Tuesday, October 02, 2012

The quiet King

kw: spiritual musings, human personality

I am reading a book about personality, and a comment made by someone the author interviewed set off a train of thought. When someone interviews for a job as a pastor at a certain church, if their Myers-Briggs score starts with an "I", they are told, "think twice…I am sure our Lord was an Extrovert."

I immediately thought, "Really? Read your Gospels again, fool!" Jesus frequently withdrew from the crowds that came to hear him speak, to "desert places". He often arose early to pray alone, and more than once the disciples went out looking for him. He avoided the crowds when his miracles made him popular, but spent half the night talking privately to Nicodemus. At Sychar in Samaria, he refrained from going into the city, sending his disciples to buy food.

The extroverts I know avoid time alone. Those extroverts who are spiritual much prefer prayer in a group to private prayer. A defining characteristic of an introvert is, not total avoidance of people, but the need to recharge from time spent socially, by time spent alone. Extroverts get a charge out of social contact. Some almost cannot abide periods of solitude, while introverts require them.

Jesus an introvert? Yes, most assuredly. The Bible is full of effective, introverted leaders. Moses comes first, terrified of being sent to Pharaoh. Isaiah preferred writing to speaking. Jeremiah, the "weeping prophet", tried to avoid public speaking, but found that the word of God was "a fire in my bones". Even Paul the Apostle wrote that he was despised when he spoke, and that his writing was more effective. I sympathize with that; my father trained all of us boys to speak publicly, but my experience is, I need downtime after a speech, where my more extroverted boss loves to jump right into a glad-handing working of the crowd.

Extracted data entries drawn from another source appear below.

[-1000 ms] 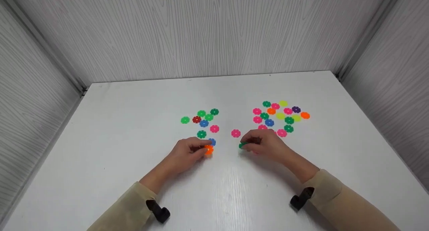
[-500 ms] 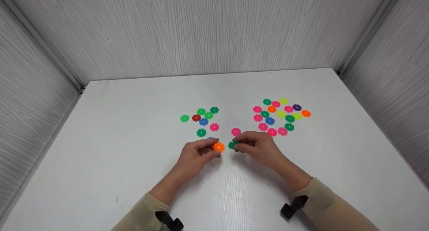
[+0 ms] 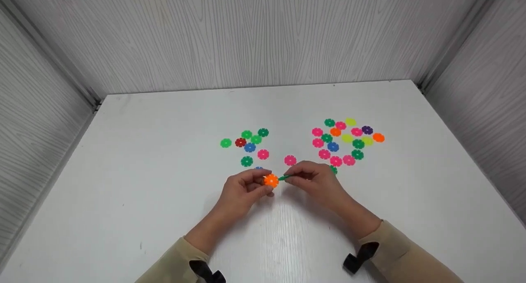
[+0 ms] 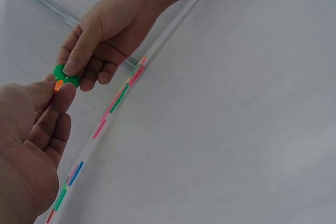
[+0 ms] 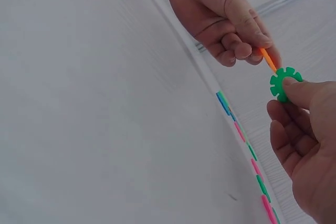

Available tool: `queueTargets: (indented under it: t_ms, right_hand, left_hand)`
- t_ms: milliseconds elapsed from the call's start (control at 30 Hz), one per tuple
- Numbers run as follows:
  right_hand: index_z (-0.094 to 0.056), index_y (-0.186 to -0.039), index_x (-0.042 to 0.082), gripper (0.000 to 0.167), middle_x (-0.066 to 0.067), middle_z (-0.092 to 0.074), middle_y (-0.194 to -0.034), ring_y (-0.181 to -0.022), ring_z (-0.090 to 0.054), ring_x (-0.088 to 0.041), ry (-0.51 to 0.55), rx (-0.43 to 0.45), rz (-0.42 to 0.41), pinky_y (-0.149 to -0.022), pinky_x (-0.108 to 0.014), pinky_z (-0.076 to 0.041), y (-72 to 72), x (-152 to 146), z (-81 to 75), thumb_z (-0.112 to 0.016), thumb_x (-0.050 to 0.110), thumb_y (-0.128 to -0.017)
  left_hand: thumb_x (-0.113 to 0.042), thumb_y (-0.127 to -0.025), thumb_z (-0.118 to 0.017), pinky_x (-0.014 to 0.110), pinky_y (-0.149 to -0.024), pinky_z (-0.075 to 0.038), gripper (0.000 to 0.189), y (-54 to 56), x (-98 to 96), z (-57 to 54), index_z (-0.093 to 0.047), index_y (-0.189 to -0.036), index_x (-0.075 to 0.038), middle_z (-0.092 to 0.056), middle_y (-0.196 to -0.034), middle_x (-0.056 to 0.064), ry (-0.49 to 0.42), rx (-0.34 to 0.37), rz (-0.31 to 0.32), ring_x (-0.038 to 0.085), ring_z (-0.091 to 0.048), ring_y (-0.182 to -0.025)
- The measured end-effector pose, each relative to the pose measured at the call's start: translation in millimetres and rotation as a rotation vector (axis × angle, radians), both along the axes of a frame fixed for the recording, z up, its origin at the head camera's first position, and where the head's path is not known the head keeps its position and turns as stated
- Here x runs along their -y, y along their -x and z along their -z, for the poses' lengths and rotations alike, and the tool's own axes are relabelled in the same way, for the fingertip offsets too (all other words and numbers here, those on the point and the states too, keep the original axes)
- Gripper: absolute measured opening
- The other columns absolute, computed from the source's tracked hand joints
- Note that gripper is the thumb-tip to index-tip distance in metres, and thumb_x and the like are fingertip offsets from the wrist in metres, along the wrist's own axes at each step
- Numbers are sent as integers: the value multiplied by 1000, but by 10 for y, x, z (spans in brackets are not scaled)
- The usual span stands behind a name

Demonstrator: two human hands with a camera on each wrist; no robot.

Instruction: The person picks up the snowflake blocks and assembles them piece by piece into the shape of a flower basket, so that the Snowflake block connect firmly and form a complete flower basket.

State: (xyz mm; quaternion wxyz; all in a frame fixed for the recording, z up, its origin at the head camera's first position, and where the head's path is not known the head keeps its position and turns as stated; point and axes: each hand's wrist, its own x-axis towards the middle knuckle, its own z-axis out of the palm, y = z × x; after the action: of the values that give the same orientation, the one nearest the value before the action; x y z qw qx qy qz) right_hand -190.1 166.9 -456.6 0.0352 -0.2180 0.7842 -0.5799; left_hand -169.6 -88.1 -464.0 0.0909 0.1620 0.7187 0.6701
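Between thumb and fingers, my left hand (image 3: 243,189) pinches an orange notched disc (image 3: 271,180), its flat face toward the head camera. My right hand (image 3: 318,182) pinches a green notched disc (image 3: 282,178), seen edge-on in the head view. Both discs are raised off the table and their rims meet at right angles. In the right wrist view the green disc (image 5: 283,83) shows its notches, and the orange disc (image 5: 268,59) appears as a thin edge against it. Whether a notch has slid into the other disc cannot be told.
Several loose discs in green, red, blue and pink lie left of centre, such as a dark red disc (image 3: 241,142). A larger scatter lies at right, including a purple disc (image 3: 367,129). One pink disc (image 3: 290,160) sits just beyond my hands on the white table (image 3: 172,151).
My hands have come together above the table, bringing the orange and green discs up to each other. The green disc has turned from face-on to edge-on.
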Motion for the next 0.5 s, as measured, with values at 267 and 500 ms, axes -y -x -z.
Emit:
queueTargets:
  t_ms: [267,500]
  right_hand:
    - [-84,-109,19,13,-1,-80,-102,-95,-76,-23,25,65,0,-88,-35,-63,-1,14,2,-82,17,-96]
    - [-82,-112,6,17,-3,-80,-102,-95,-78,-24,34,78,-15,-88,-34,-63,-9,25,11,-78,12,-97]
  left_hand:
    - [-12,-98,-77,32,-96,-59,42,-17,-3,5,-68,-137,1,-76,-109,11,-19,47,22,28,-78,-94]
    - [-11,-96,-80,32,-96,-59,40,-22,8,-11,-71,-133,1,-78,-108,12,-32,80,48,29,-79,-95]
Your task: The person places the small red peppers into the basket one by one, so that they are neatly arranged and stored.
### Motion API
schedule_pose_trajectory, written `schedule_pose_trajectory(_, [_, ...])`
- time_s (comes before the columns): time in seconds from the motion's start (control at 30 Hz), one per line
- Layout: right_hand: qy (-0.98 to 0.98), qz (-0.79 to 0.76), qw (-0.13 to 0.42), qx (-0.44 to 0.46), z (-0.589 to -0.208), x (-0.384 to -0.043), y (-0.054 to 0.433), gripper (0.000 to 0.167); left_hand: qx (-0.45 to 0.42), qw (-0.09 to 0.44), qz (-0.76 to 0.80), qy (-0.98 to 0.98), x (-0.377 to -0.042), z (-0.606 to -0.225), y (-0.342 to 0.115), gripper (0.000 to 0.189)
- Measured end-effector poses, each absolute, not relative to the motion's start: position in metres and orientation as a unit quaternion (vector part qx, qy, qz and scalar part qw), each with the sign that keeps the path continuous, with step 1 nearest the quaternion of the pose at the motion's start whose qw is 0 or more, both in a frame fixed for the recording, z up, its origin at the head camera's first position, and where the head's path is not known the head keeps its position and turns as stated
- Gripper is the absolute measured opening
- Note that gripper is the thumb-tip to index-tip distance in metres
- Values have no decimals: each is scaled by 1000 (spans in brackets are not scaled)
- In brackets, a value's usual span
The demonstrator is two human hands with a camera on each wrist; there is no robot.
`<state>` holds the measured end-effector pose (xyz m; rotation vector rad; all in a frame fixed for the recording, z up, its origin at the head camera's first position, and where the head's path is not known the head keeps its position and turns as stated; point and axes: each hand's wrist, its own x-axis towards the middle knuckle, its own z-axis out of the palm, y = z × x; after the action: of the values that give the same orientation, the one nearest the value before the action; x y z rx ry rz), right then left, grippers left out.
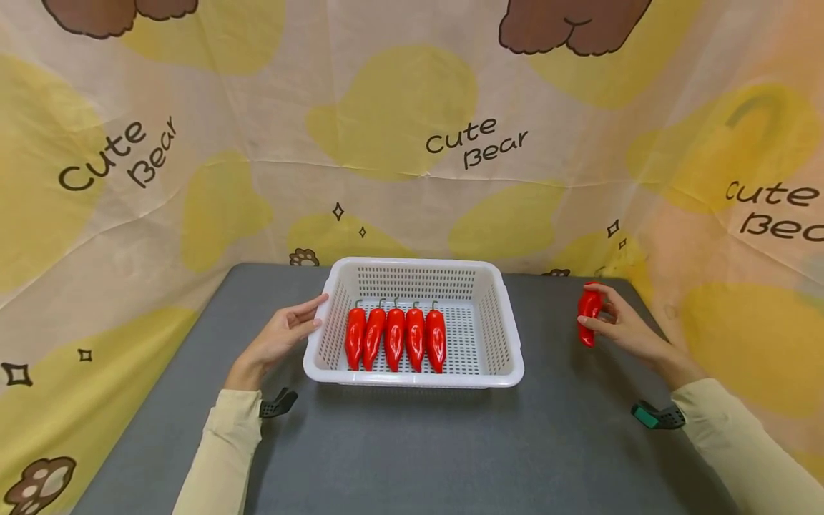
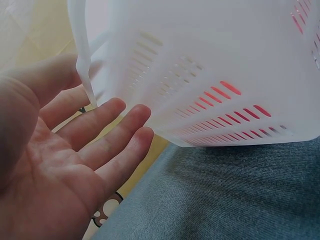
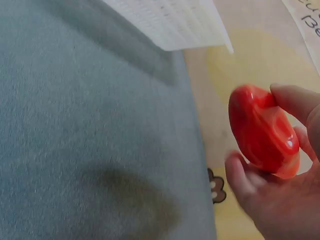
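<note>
A white plastic basket with slotted walls stands on the grey table. Several red peppers with green stems lie in a row in its left part. My left hand touches the outside of the basket's left rim, its fingers fairly straight. In the left wrist view those fingers lie along the slotted wall, and red shows through the slots. Right of the basket, my right hand pinches another red pepper between thumb and fingers. The right wrist view shows this pepper apart from the table.
The grey table runs in front of and on both sides of the basket. Printed cloth with bear lettering hangs behind and at the sides. A dark band sits at the left wrist and another band at the right.
</note>
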<state>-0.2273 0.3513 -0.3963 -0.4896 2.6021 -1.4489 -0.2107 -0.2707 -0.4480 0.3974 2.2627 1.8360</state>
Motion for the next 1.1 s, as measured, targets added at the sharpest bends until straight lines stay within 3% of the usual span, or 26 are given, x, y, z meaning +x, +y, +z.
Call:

In our local church, I am considered the leader (we don't have formal pastorship), yet I find delegation of almost everything suits me better than "running the show". Now being in my mid-sixties, I'd retire from it if I could. Fortunately, the congregation seems to be mainly stamped in my mold, so they understand my quietness. I think of the church here as a protected enclave from an "Olympic athlete" model of Christian life that has come to be the norm. I'd rather be in the "upper room" with a few, than in the crowded marketplace, though I can handle either one. Am I like Jesus? I don't know, but I recognize that his personality was best suited to private teaching, once a public speech had got the attention of a curious few.